# EXERCISE DESCRIPTION
Across the following data, how many lines include the string "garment"? Reply with the number and nothing more.

# PROVIDED DATA
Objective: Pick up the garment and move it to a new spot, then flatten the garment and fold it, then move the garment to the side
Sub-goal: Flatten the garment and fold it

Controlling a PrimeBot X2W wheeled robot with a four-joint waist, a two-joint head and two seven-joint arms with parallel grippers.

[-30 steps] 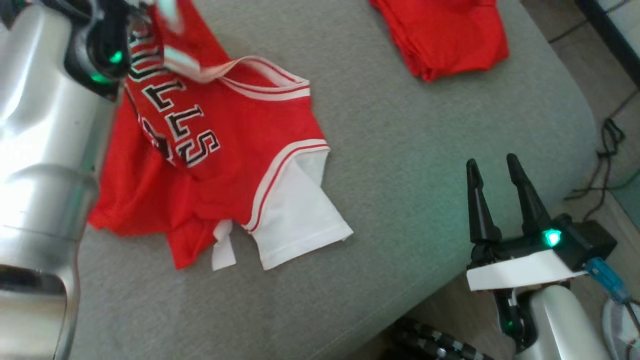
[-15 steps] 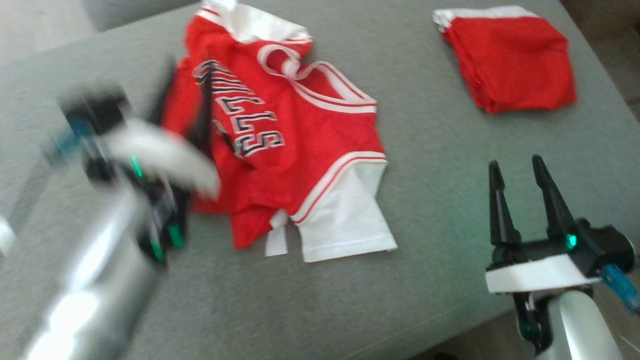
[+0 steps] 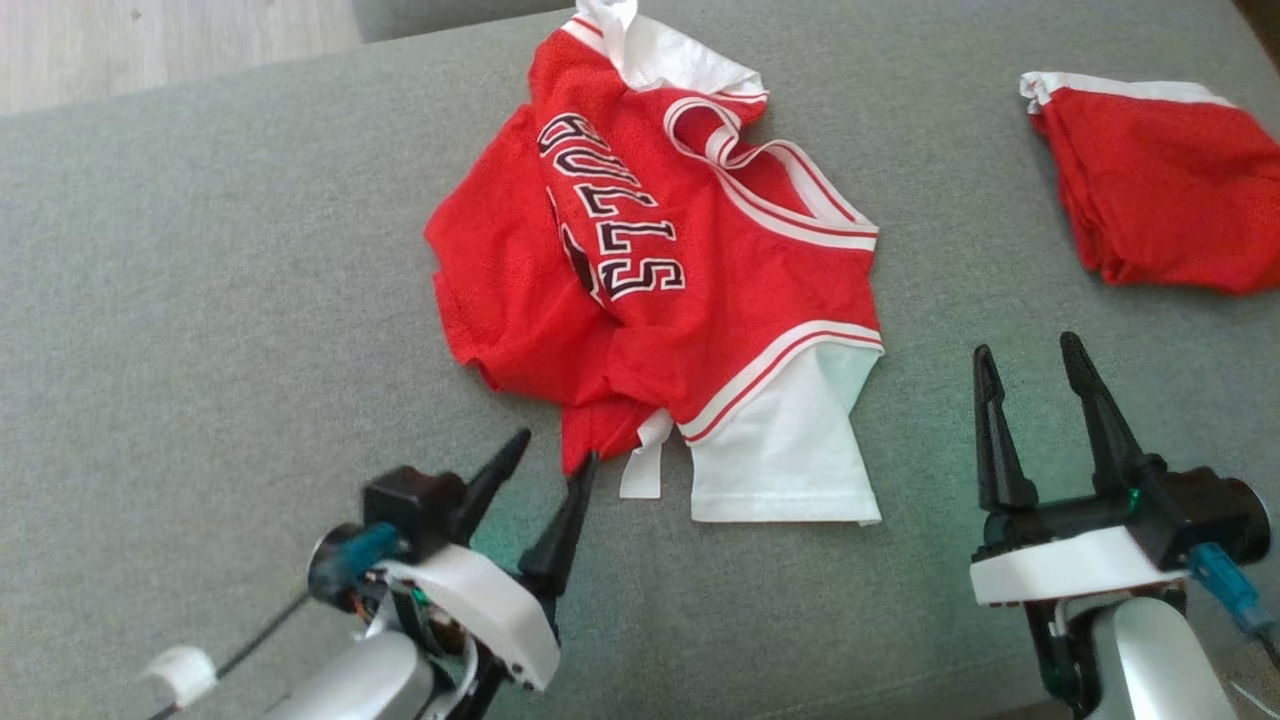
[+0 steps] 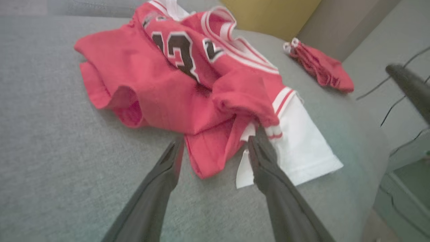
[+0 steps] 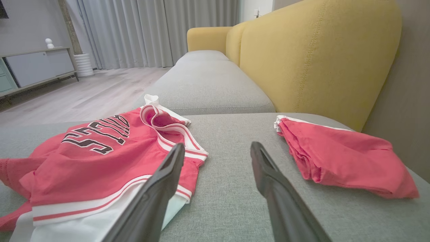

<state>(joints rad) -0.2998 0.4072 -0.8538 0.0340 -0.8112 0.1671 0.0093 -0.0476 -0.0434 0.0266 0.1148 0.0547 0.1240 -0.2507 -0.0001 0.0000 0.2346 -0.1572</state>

# RESPONSE BOX
2